A sexual health nurse practitioner is urging people to stay safe and screen as infectious syphilis numbers rise in Hawke’s Bay.
Lei Johnson, Nurse Practitioner at Te Whatu Ora - Health New Zealand, Te Matau a Māui Hawke’s Bay says the organisation’s sexual health service had 12 cases of infectious syphilis in the quarter ending 30 June 2022, compared with three cases in the same quarter last year*.
“This sexually transmitted infection (STI) most commonly affects men with male sexual contacts, however our clinic has recently seen a rise in infectious syphilis among heterosexual men and women,” says Mrs Johnson, who specialises in sexual health and forensic medicine.
“We are also seeing an increase in people of reproductive age (15-25 years) with infectious syphilis, which has implications for people who are pregnant,” she says.
Syphilis is a bacterial infection that is treated with antibiotics. If left untreated it can cause damage to vital organs or harm unborn babies. There can be potentially fatal complications for a baby exposed to syphilis.

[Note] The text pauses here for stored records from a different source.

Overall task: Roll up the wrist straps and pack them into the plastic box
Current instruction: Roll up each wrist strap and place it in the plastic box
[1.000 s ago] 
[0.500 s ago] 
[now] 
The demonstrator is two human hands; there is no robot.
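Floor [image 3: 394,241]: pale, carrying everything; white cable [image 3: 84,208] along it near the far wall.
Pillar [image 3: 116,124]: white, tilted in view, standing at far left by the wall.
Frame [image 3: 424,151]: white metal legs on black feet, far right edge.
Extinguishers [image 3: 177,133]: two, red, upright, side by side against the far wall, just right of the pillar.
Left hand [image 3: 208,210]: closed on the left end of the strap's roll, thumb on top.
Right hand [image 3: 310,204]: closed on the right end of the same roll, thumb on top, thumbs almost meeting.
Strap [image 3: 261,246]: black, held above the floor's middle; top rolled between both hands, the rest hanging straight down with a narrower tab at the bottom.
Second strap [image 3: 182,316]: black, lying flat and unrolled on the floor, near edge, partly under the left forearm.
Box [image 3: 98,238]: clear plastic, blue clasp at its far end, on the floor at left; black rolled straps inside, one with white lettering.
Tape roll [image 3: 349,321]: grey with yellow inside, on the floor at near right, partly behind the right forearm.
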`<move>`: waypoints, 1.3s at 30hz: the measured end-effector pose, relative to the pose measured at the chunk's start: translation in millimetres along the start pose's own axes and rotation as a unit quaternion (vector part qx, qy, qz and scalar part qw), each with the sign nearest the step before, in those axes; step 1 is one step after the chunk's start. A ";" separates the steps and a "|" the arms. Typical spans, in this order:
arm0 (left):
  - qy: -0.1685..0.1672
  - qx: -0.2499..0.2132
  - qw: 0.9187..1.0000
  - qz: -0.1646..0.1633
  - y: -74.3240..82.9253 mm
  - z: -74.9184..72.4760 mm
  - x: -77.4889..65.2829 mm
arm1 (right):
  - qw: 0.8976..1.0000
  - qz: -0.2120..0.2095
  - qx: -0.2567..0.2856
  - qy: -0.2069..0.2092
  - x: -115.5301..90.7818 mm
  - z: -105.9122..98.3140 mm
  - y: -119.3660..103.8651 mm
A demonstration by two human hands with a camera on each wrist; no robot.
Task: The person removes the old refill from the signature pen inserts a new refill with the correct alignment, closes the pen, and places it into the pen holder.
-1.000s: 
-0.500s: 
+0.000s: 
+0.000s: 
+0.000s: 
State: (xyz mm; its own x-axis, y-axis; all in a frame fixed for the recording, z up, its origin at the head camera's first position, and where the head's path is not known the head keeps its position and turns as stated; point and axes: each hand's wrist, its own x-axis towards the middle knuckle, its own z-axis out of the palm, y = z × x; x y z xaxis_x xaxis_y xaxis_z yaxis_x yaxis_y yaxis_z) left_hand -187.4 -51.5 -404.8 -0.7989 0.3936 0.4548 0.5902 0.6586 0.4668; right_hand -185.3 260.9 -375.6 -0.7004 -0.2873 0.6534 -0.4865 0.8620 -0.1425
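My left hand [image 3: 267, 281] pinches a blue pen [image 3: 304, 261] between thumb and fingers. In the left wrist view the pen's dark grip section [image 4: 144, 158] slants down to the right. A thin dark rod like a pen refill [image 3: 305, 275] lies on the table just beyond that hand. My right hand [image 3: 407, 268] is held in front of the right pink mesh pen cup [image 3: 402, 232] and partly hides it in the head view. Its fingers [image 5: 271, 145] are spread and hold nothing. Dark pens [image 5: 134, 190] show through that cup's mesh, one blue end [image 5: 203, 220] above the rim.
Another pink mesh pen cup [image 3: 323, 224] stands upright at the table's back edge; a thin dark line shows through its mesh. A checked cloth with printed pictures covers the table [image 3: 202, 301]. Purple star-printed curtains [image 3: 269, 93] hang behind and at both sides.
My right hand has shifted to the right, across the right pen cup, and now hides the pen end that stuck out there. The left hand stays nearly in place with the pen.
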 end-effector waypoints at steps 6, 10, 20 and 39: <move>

“While using condoms won’t completely prevent the spread of infectious syphilis (as skin-to-skin contact still occurs), they do minimise it, and are effective at preventing other harmful STIs,” Mrs Johnson says.
Syphilis symptoms include genital or mouth ulcers or rashes. However, many syphilis patients are presenting to Te Whatu Ora Hawke’s Bay’s clinics with no symptoms, which is why routine testing is key, she says.
“People don’t knowingly bring syphilis into a relationship, and the only way to know they have syphilis is through routine sexual health screening.”
It can take up to 90 days from infection to becoming symptomatic, or testing positive.
More information can be found at the Ministry of Health’s syphilis page at www.health.govt.nz/your-health/conditions-and-treatments/diseases-and-illnesses/syphilis
*Please note: figures don’t include cases that presented to Te Whatu Ora Hawke’s Bay’s Emergency Department or to primary healthcare.